PHILIP CLARK: They say during the 14th century that the Black Death in Europe killed more than a third of the population - more than half in some places. The Spanish Influenza In 1918 killed 50 million people worldwide. There've been some massive, massive outbreaks of disease which have obliterated large amounts of the population. Are we in danger of something similar to that?

MICHAEL GANNON: Well, certainly there's great fear every time we see something like this. The experts, the epidemiologists say that you get a particularly bad flu about once every 20 or 25 years so we always worry about that one. We saw the huge degrees of fear when we saw the Ebola outbreak in West Africa. Of course, we're talking about sometimes viral infections that you can't cure, that anti-virals just don't work. So whether it's SARS or H1N1, influenza, Ebola, the re-emergence of tuberculosis and sadly drug-resistant tuberculosis - these very basic organisms, bacteria and viruses, are always out there. I suppose one thing which is frustrating is that we seem to be fighting near constantly the lies and half-truths of the curious anti-vaccination movement. Vaccinations are a great way of preventing infection that doesn't rely on antibiotics.
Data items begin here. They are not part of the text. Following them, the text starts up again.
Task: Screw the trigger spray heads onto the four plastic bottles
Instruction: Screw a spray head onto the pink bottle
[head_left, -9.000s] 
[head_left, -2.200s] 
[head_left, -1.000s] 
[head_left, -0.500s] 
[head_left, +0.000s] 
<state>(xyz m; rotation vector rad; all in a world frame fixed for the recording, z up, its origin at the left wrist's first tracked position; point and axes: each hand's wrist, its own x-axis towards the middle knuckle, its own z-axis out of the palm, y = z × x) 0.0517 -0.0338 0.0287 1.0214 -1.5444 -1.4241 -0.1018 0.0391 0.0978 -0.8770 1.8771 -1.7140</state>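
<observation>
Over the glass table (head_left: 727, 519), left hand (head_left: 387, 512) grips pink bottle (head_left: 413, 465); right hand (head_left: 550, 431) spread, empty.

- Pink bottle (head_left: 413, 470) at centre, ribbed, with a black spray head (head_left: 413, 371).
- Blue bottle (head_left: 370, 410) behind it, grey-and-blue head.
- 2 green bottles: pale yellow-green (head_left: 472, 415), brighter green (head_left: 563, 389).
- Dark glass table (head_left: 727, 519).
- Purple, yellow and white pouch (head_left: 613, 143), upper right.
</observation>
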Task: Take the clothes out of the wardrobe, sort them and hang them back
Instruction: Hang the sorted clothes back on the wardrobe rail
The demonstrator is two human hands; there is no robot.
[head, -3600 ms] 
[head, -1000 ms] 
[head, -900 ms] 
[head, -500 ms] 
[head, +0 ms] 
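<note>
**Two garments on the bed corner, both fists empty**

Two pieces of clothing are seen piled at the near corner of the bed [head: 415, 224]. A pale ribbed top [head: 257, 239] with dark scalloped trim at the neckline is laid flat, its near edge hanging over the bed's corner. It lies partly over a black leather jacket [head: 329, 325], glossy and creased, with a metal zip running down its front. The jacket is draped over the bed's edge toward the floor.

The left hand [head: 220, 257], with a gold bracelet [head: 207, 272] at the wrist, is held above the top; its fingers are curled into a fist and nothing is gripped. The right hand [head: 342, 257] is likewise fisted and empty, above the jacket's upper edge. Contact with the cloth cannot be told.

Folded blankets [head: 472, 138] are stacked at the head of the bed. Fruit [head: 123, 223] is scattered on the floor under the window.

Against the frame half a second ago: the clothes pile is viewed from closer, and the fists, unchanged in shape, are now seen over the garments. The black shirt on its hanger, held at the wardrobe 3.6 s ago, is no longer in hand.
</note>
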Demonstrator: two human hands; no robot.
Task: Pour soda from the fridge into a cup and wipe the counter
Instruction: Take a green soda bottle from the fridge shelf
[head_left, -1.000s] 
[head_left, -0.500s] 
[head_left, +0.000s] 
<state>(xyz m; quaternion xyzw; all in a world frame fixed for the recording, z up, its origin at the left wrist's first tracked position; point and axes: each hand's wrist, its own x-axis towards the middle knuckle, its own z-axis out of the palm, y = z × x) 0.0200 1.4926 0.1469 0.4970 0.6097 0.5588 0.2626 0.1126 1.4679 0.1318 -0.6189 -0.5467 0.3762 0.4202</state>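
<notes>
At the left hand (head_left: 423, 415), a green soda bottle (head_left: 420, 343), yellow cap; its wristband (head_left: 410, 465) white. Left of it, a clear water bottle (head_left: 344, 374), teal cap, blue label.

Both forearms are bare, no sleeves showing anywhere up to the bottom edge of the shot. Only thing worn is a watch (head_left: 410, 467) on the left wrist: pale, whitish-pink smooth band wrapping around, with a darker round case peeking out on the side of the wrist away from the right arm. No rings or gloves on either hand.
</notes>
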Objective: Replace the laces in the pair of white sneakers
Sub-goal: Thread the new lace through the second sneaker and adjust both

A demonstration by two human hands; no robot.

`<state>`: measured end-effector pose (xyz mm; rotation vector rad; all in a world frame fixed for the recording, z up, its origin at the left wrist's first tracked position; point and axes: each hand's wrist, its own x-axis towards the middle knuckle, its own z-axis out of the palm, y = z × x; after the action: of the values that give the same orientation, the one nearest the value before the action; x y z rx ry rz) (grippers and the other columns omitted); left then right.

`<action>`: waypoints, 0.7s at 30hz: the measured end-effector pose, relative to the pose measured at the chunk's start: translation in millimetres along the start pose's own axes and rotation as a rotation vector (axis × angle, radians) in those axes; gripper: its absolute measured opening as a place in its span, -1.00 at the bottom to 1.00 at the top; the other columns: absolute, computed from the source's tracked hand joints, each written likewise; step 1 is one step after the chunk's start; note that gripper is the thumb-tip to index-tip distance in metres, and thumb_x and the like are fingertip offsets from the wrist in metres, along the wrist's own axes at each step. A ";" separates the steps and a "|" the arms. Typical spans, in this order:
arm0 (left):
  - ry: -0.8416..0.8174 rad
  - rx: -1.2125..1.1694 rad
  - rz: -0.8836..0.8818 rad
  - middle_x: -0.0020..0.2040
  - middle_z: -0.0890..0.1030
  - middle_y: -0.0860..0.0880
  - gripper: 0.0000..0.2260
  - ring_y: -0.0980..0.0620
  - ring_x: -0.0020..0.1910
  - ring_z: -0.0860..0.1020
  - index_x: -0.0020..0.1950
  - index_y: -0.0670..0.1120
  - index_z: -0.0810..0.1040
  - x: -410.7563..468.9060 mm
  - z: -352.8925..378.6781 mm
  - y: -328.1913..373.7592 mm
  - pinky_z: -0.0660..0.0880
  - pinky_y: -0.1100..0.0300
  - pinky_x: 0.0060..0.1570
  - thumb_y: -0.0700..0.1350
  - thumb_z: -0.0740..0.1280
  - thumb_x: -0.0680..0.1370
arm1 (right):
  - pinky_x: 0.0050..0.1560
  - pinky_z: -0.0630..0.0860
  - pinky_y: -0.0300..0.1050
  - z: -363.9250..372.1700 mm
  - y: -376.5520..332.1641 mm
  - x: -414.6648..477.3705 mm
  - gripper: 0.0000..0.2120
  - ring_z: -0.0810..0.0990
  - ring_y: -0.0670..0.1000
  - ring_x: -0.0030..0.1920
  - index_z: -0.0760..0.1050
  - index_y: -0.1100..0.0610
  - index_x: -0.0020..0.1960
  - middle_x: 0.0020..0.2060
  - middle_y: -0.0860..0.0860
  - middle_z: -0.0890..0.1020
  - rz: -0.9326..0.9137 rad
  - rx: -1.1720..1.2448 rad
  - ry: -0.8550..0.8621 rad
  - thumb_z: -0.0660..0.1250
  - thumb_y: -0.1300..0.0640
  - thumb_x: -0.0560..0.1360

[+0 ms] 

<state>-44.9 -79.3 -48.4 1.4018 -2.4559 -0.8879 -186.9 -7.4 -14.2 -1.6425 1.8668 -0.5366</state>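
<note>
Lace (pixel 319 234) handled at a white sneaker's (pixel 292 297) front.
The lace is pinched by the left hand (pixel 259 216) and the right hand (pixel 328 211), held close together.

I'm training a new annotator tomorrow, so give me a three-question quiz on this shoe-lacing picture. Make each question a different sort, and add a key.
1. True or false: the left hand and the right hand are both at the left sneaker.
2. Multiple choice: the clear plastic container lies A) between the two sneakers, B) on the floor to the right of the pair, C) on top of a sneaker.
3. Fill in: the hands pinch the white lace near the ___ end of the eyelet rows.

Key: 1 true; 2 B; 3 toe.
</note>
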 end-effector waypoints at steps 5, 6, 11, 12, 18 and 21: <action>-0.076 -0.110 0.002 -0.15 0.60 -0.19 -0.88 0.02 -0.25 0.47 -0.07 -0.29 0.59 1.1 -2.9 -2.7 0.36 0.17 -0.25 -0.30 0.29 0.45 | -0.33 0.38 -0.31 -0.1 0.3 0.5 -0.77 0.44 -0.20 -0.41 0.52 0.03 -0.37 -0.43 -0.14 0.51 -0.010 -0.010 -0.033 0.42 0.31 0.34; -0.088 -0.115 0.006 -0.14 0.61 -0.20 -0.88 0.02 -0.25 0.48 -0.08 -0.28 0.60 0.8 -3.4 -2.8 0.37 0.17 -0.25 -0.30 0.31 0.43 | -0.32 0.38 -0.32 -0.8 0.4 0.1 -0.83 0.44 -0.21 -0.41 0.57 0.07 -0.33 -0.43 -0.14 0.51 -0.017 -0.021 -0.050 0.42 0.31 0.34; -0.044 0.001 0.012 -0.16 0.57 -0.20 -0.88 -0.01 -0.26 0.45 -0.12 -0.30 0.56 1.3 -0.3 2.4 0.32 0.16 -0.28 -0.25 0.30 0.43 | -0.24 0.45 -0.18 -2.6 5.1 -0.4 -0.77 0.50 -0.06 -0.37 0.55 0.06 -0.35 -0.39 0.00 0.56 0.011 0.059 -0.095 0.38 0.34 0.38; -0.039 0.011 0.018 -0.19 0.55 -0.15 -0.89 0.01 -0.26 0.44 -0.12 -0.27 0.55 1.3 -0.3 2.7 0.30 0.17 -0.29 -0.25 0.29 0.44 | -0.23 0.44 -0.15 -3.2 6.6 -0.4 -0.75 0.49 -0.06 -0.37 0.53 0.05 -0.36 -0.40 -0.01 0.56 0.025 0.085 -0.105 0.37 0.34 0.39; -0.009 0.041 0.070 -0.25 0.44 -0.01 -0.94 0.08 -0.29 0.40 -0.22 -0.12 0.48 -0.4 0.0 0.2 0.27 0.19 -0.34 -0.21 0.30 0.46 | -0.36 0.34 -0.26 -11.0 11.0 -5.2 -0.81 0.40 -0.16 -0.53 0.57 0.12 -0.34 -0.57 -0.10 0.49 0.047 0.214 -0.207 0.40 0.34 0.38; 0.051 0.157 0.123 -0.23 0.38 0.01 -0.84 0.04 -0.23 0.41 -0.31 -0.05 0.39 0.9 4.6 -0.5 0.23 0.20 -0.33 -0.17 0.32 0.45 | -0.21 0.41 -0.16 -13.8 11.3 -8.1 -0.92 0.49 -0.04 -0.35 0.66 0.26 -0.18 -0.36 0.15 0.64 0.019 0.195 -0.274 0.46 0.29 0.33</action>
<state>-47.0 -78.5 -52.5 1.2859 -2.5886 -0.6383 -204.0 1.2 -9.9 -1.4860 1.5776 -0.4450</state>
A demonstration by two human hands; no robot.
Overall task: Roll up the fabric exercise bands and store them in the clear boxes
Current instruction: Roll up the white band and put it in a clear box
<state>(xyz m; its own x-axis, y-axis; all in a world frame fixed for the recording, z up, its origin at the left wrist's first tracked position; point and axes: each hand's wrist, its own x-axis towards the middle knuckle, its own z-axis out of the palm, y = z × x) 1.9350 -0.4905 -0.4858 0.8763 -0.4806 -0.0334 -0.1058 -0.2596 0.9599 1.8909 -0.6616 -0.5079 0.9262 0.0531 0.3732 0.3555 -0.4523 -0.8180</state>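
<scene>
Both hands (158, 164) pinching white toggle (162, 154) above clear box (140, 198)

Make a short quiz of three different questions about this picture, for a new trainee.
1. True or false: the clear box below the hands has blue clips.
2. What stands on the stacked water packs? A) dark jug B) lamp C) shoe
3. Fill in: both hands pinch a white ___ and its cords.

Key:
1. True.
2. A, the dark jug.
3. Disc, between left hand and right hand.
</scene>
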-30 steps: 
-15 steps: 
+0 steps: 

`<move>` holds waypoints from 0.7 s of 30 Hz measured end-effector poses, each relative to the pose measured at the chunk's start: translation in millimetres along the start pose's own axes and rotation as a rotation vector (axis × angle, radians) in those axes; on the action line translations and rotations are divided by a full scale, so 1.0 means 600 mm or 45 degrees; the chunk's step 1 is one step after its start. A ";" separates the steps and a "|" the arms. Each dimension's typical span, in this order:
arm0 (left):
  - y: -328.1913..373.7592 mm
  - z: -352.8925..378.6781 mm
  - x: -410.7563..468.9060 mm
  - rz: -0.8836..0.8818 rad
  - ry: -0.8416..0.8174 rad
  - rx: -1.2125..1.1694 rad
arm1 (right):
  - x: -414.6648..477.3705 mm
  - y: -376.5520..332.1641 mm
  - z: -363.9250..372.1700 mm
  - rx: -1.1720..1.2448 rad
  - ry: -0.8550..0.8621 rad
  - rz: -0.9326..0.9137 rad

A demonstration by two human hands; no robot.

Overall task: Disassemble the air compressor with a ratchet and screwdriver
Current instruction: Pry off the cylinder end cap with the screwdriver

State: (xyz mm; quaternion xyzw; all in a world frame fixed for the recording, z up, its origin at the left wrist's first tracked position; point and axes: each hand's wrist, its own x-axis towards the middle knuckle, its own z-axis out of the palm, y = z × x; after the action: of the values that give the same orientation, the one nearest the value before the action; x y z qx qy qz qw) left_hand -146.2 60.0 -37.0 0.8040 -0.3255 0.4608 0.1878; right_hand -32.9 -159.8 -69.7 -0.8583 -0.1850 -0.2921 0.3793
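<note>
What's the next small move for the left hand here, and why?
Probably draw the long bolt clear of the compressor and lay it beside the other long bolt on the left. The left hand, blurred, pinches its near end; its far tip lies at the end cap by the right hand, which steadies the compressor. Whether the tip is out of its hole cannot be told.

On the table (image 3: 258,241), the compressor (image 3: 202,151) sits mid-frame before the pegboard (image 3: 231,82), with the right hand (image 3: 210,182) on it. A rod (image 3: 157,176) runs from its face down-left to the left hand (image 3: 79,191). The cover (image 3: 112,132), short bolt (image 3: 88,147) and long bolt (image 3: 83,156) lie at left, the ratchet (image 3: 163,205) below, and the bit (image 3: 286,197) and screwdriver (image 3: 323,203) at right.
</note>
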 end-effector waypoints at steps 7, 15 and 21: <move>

PHILIP CLARK: Yes, alright. Well, what about- I mean is there an issue about why we're lacking another armoury of antibiotics? Is it just that no-one's come up with an appropriate invention or is there some other structural reason why companies aren't bringing new drugs to market?

MICHAEL GANNON: Well, I suspect we're dealing with market failure here. It's just- it's proved very difficult for companies to make the investment for sometimes tens of billions of dollars of investment required to develop a new drug. When you have relatively short patent periods, relatively low using- again, to make the point, you might have a course of antibiotics for seven days. It's very different to developing a medication which someone has to take 365 days per year.

PHILIP CLARK: So companies would rather do the latter.

MICHAEL GANNON: Well absolutely, I think that it's in their interest. Well, I think they've proven that over the past 10 or 20 years that they're not investing in developing this class of drugs. So we saw some move at G20 level. We've seen some cooperation between the World Health Organisation and the United Nations to do some work in this area. It might represent an area where international governments need to get together and make this investment.

PHILIP CLARK:  Alright. Michael Gannon, good to talk. Thank you.